Surveillance Evidence Excluded From Trial for Failure of Disclosure


(Note: The Decision discussed below was overturned by the BC Court of Appeal on August 25, 2011)
As I’ve previously written, the Rules of Court require parties to a BC Supreme Court Civil Lawsuit to disclose relevant documents to opposing parties.  Some documents are privileged and need not be exchanged but their existence needs to be disclosed and these documents need to be described “in a manner that, without revealing informaiton that is privileged, will enabel other parties to assess the validity of the claim of privilege“.  Failure to do so can result in exclusion of the documents from trial.  Reasons for judgement were released today by the BC Supreme Court, New Westminster Registry, discussing this area of law.
In today’s case (Houston v. Kine) the Plaintiff was injured in a 2006 motor vehicle collision.  The Defendant admitted responsibility for the crash.  The Plaintiff sustained various  injuries including a major depressive disorder, pain disorder, anxiety disorder and PTSD following the collision.  Madam Justice Gropper found that the collision was responsible for these injuries and assessed the Plaintiff’s damages at $525,000.
There was a 5 month break from the beginning of the trial to its conclusion.  During this break ICBC undertook surveillance of the Plaintiff over two periods of time.  The Defence lawyers, however, failed to disclose this evidence in compliance with the Rules of Court.  When they attempted to put the video into evidence the Plaintiff objected.  Madam Justice Gropper sided with the Plaintiff and held that the evidence should not be admitted.  In reaching this conclusion the Court provided the following helpful reasons:

[11] The burden on the party seeking to tender the undisclosed document is to establish to the Court’s satisfaction a reasonable explanation for the failure to disclose. As Henderson J. stated inCarol v. Gabriel (1997), 14 C.P.C. (4th) 376, 75 A.C.W.S. (3d) 858:

[9]        A party tendering a previously undisclosed document must establish to the court’s satisfaction a justification for the failure to abide by Rule 26(14). The question of whether the opposite party will be prejudiced by the admission of the document is always relevant but is not, in and of itself, decisive. Even in cases where no prejudice will ensue from the admission in evidence of the document, it will be excluded unless there is a reasonable justification for the earlier failure to disclose it. To hold otherwise would be to dilute the disclosure obligation and tempt counsel to refrain from disclosing in situations where they do not expect any prejudice to result.

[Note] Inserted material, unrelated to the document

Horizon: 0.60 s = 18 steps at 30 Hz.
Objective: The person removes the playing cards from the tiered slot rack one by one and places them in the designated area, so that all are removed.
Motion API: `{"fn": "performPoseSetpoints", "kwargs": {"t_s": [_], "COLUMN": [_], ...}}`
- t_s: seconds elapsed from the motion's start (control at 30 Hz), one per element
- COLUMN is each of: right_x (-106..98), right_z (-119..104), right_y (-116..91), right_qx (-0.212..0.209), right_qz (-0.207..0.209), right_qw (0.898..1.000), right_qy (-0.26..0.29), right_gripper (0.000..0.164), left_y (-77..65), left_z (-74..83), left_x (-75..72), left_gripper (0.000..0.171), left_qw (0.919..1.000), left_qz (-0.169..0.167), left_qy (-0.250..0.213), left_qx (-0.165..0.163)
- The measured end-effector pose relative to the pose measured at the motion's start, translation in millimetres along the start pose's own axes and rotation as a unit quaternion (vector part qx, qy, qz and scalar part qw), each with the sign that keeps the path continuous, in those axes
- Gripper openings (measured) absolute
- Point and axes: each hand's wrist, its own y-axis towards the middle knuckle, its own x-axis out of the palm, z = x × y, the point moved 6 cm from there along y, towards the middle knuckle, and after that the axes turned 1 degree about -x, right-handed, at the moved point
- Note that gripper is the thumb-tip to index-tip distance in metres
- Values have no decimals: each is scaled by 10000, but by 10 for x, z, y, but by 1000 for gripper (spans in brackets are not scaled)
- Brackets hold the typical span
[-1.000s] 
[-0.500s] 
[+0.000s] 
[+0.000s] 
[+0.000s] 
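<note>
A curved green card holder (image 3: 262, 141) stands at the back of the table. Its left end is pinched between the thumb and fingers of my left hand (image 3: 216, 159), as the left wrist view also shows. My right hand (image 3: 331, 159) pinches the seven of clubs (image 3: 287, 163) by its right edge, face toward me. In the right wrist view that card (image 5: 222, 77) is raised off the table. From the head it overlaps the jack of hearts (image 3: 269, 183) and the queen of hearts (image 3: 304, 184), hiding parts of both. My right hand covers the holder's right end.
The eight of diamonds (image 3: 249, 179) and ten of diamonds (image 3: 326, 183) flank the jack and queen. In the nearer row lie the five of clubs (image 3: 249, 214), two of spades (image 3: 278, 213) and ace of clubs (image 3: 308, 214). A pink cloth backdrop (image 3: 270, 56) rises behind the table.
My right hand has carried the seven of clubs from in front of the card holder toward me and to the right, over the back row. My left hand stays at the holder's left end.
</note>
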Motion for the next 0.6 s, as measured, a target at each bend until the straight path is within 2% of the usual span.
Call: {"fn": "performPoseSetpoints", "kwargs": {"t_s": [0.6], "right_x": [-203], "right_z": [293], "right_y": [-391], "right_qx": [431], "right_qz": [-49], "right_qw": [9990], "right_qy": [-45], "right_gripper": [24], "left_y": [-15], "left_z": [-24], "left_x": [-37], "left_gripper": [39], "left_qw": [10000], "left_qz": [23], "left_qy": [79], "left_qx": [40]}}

[12] Here, the explanation for the failure to disclose is that the videos are not documents and they were never in the defendants’ possession or control. Rather, these videos and the accompanying reports fall clearly within the solicitor’s brief.

[13] The defendants’ position that it is sufficient that the videos and background materials were disclosed in March 2010, before the recommencement of the trial does not address the requirement of the Rule in 23(13) that the disclosure be “forthwith.” Not disclosing, as a matter of strategy, is not a satisfactory explanation to address the “forthwith” requirement.

[14] It is therefore my view that the videos have not been disclosed in accordance with R. 26(13) and I must therefore consider whether I ought to exercise my discretion to allow the Mexico video into evidence in accordance with R. 26(14).

[15] The factors to be considered are described by the Court of Appeal in Stone v. Ellerman, 2009 BCCA 294; 273 B.C.A.C. 126; [2009] 9 W.W.R. 385; 71 C.P.C. (6th) 25; 92 B.C.L.R. (4th) 203; 2009 CarswellBC 1633, at paras. 30 and 31. They are:

1.         prejudice to the party, in this case the plaintiff;

2.         whether there was a reasonable explanation for the other party’s failure to disclose;

3.         whether excluding the document would prevent a determination of the issue on the merits; and

4.         whether in the circumstances of the case the ends of justice require that the document be admitted.

[16] Addressing the prejudice to the plaintiff, it is difficult for me to assess the prejudice versus the probative value issue as I have not seen the videos and I have not reviewed the investigators’ notes of the video. I note in addressing this factor that there were hours of video recorded and the defendants’ counsel has provided a summary of what is contained in the videos. Based upon that, I am not satisfied that the videos are sufficiently probative to outweigh the prejudice to the plaintiff in allowing their admission having not been disclosed forthwith on a supplementary list of documents. This is despite the assertion that the plaintiff “lived” the events and that she would not be surprised by the contents. She has given evidence and called her medical and functional capacity experts. The late disclosure of the video evidence has impaired the ability of the plaintiff to meet the evidence.

[17] The admission of the videos and notes may require that she be recalled, or that she recall some of the experts. These days were added to the trial for its conclusion. The admission of the video evidence will necessarily extend the trial.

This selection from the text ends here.